И она подарила мне их, и я ничего не сказал об этом Да и только благодаря этим 300-та $, то есть только благодаря Кате, музыка в то одновременно и счастливое и дурацкое время не ушла-таки из моей жизни. А ведь если б она ушла из моей жизни тогда, в тот, в целом, неблагоприятный для меня период, то скорее всего она ушла бы уже навсегда. Спасибо тебе, Катя, ещё раз огромное! Как, впрочем и за глиняный домик. Как, впрочем, и за Да…

Наличие этих трёхсот баксов и дало тогда мне хоть малую возможность, пусть весьма малого, опять же, но манёвра в моей затяжной войне за мировую революцию духа.

Поначалу я действительно думал, что у меня что-то получится с Вовой и бывшими «Кеглями»; что мы всё отрепетируем и быстренько всё запишем у той же Эвелины Шмелёвой. Когда же стало ясно, что с ними ничего не получится, я почесал-почесал себе репу, да и решил идти к Эвелине один, чтобы тупо записать хотя бы свой голос вместо женского вокала и хотя бы под клавишный секвенсер.

И надо ж было такому случиться, как говорится, что Эля Шмелёва возьми, да и тоже выступи во всей этой истории моим добрым ангелом!

Я пришёл к ней и сказал:

– Эля, мне очень нужно записать пять песен. Жизнь моя, в принципе, уже ясно, что жестянка, и главное, для чего я хочу записать эти песни – это чтобы я сам мог задумчиво пить под них кофе и печально курить, но быть при этом уверенным, что я хоть и умер, но всё же не сдался.

И я поставил Эле эти песни, какие хотел записать, и сказал, что у меня есть на всё это всего 300 баксов, и что я предполагаю быстро сыграть всё сам и сам же всё спеть.

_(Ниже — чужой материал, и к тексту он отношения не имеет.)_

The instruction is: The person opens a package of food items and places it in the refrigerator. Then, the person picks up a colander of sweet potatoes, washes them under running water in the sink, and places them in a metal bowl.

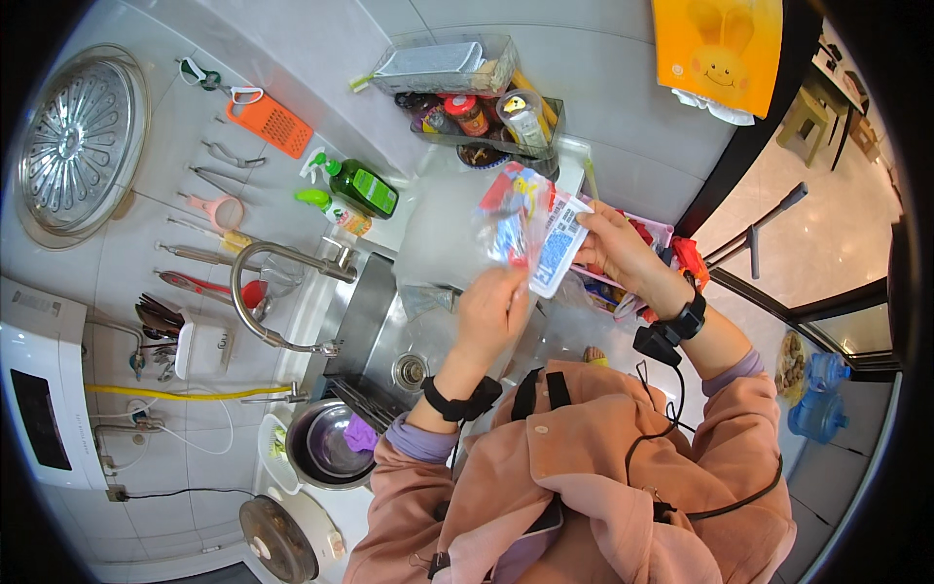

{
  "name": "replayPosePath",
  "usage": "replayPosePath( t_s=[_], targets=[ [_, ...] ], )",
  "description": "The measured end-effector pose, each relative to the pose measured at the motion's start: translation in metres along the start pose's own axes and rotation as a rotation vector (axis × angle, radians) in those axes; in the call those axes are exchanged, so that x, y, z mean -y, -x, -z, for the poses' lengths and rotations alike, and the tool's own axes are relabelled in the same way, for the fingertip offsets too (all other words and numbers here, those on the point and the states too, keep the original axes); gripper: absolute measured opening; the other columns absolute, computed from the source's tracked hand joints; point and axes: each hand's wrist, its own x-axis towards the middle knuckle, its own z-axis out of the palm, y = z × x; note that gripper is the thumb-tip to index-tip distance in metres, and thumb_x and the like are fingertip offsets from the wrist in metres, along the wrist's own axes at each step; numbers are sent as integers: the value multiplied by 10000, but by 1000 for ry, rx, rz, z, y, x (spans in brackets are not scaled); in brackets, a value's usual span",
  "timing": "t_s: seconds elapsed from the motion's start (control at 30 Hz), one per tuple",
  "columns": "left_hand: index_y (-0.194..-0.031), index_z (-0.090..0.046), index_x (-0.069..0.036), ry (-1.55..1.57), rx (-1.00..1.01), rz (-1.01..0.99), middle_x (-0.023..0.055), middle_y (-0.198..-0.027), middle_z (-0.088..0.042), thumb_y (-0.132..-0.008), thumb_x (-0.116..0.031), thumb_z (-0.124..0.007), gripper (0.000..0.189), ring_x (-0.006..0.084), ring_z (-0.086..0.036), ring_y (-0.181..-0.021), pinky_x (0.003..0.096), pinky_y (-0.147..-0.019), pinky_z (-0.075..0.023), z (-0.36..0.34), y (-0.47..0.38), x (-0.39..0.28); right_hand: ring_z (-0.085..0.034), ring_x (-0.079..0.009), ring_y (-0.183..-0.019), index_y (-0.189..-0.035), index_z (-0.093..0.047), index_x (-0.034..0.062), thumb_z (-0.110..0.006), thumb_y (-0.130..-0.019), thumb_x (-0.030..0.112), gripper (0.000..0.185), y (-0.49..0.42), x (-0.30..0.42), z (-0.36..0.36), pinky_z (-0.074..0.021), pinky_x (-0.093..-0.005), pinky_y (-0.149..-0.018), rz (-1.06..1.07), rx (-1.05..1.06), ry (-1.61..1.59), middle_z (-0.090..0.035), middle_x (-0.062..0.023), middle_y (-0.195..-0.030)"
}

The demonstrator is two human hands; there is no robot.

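Note:
Above the right side of the sink, my left hand (492, 317) pinches the lower end of a clear plastic wrapper (514, 212) with red, yellow and blue print, which is partly blurred. My right hand (616, 244) grips the right edge of a shallow white plastic tray pack (560, 248); blue printing and writing cover its facing side. Wrapper and tray pack lie side by side, and I cannot tell whether they are joined. Behind them a large translucent plastic bag or sheet (438, 226) spreads over the counter and the sink's edge.
The stainless steel sink (379, 350) has a gooseneck faucet (244, 292). Green pump bottle (365, 188) and spray bottle (339, 212) stand behind it. Wire racks (503, 87) hold jars. A pink basket (660, 230) with packets is at right. Nested metal bowls (299, 445) sit at lower left.

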Motion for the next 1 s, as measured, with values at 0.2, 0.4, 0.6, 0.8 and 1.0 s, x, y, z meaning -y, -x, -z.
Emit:
replayPosePath(
  t_s=[0.2, 0.4, 0.6, 0.8, 1.0],
  targets=[
    [-986, -645, -35, -17, 29, -198, 34, -667, -618, -740, -87, -694, 256, 205, -593, -543, 301, -504, -469, 53, -6, -10, -609, -67, -660, -929, -437, 79, -467, -998, 203, 145, 14, 9, -3, -485, -192, -521, 192, -66, 259, -573, -11, -810],
    [-894, -664, -47, -281, 44, -139, 113, -852, -639, -776, -192, -706, 192, 307, -596, -849, 405, -745, -454, 74, -87, 2, -622, -86, -740, -962, -469, 52, -503, -983, 192, 146, 31, -13, -12, -540, -228, -603, 186, 17, 395, -605, -32, -863],
    [-829, -660, 0, 4, 834, 154, 110, -751, -654, -818, -176, -682, 178, 233, -612, -710, 352, -646, -472, 13, -115, 24, -604, -82, -790, -958, -477, 44, -526, -970, 178, 143, 61, -38, -19, -543, -247, -649, 199, 21, 491, -598, -19, -873],
    [-762, -667, -30, 338, 855, -134, 138, -704, -653, -800, -205, -663, 179, 308, -636, -693, 385, -652, -490, -39, -87, -18, -612, -96, -820, -1076, -508, 11, -503, -959, 129, 166, 93, -63, -13, -549, -251, -674, 134, -178, 461, -605, -45, -920],
    [-873, -646, -63, 450, 482, -399, 90, -924, -628, -805, -148, -675, 112, 281, -575, -871, 391, -749, -448, -50, -43, -44, -596, -110, -948, -1136, -529, 66, -513, -951, 107, 190, 96, -83, 10, -556, -298, -789, 245, -394, 244, -586, -47, -1031]
  ],
)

Мысли ни о какой Тёмне мне и в голову тогда не приходили, ибо в то время я был уверен, что в большинстве смыслов – в том числе, в смысле музыкального сотрудничества – мы расстались с ней навсегда.

Песни звучали. Эля их слушала. Когда прозвучало примерно полторы композиции, в дверь позвонили. Оказалось, что это пришёл Володя Дольский, барабанщик Игоря Саруханова, в тот момент писавший у Эли на каких-то тоже полубартерных условиях свой сольник. Мы продолжили слушать уже втроём.

Когда вся эта байда доиграла, Эля сказала: «А давай запишем это по-человечески: с живыми барабанами, басом, вокалистку найдём, – и обратилась уже к Дольскому, – Вова, ты ведь поможешь?», намекая, таким образом, на вышеназванный полубартер.